The Fear of Coming Out

So there's this guy who blogs about being the single father of an adopted child. I read something by him once, probably a post titled "I'm Christian, Unless You're Gay," but I don't really follow him. Then I saw that he had come out as bisexual and I decided to read his coming-out post.
You see, I’ve never wanted to be anything other than straight. Since I was eleven years old, I’ve been desperate to only be attracted to those of the opposite sex. I’ve masked and obscured any feeling I’ve ever felt that threatened my place within the realm of what I’ve been coached is both normal and acceptable.

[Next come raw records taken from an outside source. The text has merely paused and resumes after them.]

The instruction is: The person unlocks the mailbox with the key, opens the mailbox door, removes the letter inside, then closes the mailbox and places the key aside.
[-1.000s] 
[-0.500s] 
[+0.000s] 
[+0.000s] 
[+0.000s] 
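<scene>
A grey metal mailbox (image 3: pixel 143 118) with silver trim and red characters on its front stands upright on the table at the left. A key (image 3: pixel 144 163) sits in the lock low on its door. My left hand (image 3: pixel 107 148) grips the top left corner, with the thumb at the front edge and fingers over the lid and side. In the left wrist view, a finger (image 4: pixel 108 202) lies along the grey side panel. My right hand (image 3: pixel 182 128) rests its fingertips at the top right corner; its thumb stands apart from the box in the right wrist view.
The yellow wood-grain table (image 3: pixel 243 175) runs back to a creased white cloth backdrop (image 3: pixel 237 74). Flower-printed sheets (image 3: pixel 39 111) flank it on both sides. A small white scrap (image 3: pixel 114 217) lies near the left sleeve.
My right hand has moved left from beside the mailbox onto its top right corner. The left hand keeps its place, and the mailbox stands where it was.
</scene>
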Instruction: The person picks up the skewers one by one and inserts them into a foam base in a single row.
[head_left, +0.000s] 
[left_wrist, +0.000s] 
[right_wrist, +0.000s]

Much of what he says resonates with me. For example, he started his blog, which is fairly popular, after his second wife left him because she thought he was gay:
I started this blog as a way to save myself from myself. As a way to force myself to laugh again. As a way to maintain some sort of normalcy. And yes, even as a way to protect me from ever having to be anything other than straight.
I started my first blog shortly after coming out to myself as trans. At that time I had no intention of ever telling anyone else. I wasn't scared exactly, but looking back now I think it's significant that I started writing again around that time. It was a time for new beginnings. (I didn't start writing my trans blog until three years later.)

When Dan Pearce wrote his "I'm Christian, Unless You're Gay" post, he said in it that he was not gay.
I certainly wasn’t lying to you. To lie, a person has to both know and believe a truth and then present it contrarily. I didn’t know and believe the truth. Not yet. In 32 years, I hadn’t even once been able to allow myself a truly open and honest thought about it all.
Now he's afraid that people will treat him differently. That his sister will no longer let him be alone with her children. That his parents will reject him. He knows his life will never be the same. I want to tell him that after the first shock, he'll discover that he's the same person he always was. That anything is better than living a lie - and he knows that, otherwise he wouldn't have come out. I can't tell him that everything will be all right. But it will be better.